__Data block__

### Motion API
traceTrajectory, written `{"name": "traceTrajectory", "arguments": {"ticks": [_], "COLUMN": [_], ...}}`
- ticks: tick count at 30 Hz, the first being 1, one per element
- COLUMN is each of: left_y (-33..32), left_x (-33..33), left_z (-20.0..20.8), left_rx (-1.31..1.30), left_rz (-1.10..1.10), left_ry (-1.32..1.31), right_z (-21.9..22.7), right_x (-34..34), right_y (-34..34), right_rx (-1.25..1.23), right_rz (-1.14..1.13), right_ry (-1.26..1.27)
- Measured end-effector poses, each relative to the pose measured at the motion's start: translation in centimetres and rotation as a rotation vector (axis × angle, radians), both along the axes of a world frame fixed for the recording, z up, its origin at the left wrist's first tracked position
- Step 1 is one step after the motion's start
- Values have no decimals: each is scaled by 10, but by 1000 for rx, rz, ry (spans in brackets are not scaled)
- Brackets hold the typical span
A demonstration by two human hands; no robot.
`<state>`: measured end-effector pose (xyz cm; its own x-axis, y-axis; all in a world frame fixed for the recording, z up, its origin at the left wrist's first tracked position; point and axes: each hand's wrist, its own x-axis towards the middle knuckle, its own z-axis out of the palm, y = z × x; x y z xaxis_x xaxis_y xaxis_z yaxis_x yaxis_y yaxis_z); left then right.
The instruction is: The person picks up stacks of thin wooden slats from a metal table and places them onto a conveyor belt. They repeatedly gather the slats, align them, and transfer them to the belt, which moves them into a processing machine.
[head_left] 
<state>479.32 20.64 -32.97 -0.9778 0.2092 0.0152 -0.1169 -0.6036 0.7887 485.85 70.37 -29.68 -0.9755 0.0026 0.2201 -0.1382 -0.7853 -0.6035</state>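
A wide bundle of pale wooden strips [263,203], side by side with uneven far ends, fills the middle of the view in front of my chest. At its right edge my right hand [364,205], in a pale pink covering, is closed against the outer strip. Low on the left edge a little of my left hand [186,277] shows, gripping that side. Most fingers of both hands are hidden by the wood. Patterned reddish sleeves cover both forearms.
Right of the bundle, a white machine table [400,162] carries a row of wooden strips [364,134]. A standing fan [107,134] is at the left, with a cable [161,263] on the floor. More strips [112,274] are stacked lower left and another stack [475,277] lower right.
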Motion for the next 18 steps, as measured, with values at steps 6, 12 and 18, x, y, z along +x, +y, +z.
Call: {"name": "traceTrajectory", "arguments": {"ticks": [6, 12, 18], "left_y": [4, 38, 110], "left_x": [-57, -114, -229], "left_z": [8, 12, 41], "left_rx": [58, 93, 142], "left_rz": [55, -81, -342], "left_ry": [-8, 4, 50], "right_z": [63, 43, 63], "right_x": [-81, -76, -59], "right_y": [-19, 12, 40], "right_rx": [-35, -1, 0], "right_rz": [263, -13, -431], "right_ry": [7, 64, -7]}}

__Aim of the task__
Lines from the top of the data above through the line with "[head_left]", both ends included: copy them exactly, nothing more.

__Solution to the exercise__
### Motion API
traceTrajectory, written `{"name": "traceTrajectory", "arguments": {"ticks": [_], "COLUMN": [_], ...}}`
- ticks: tick count at 30 Hz, the first being 1, one per element
- COLUMN is each of: left_y (-33..32), left_x (-33..33), left_z (-20.0..20.8), left_rx (-1.31..1.30), left_rz (-1.10..1.10), left_ry (-1.32..1.31), right_z (-21.9..22.7), right_x (-34..34), right_y (-34..34), right_rx (-1.25..1.23), right_rz (-1.14..1.13), right_ry (-1.26..1.27)
- Measured end-effector poses, each relative to the pose measured at the motion's start: translation in centimetres and rotation as a rotation vector (axis × angle, radians), both along the axes of a world frame fixed for the recording, z up, its origin at the left wrist's first tracked position
- Step 1 is one step after the motion's start
- Values have no decimals: each is scaled by 10, but by 1000 for rx, rz, ry (spans in brackets are not scaled)
- Brackets hold the typical span
A demonstration by two human hands; no robot.
`<state>`: measured end-effector pose (xyz cm; its own x-axis, y-axis; all in a world frame fixed for the recording, z up, its origin at the left wrist's first tracked position; point and axes: each hand's wrist, its own x-axis towards the middle knuckle, its own z-axis out of the palm, y = z × x; x y z xaxis_x xaxis_y xaxis_z yaxis_x yaxis_y yaxis_z); left then right.
The instruction is: The person picks up stacks of thin wooden slats from a metal table and places them onto a conveyor belt. They repeatedly gather the slats, align them, and transfer them to the belt, which moves them into a processing machine.
[head_left] 

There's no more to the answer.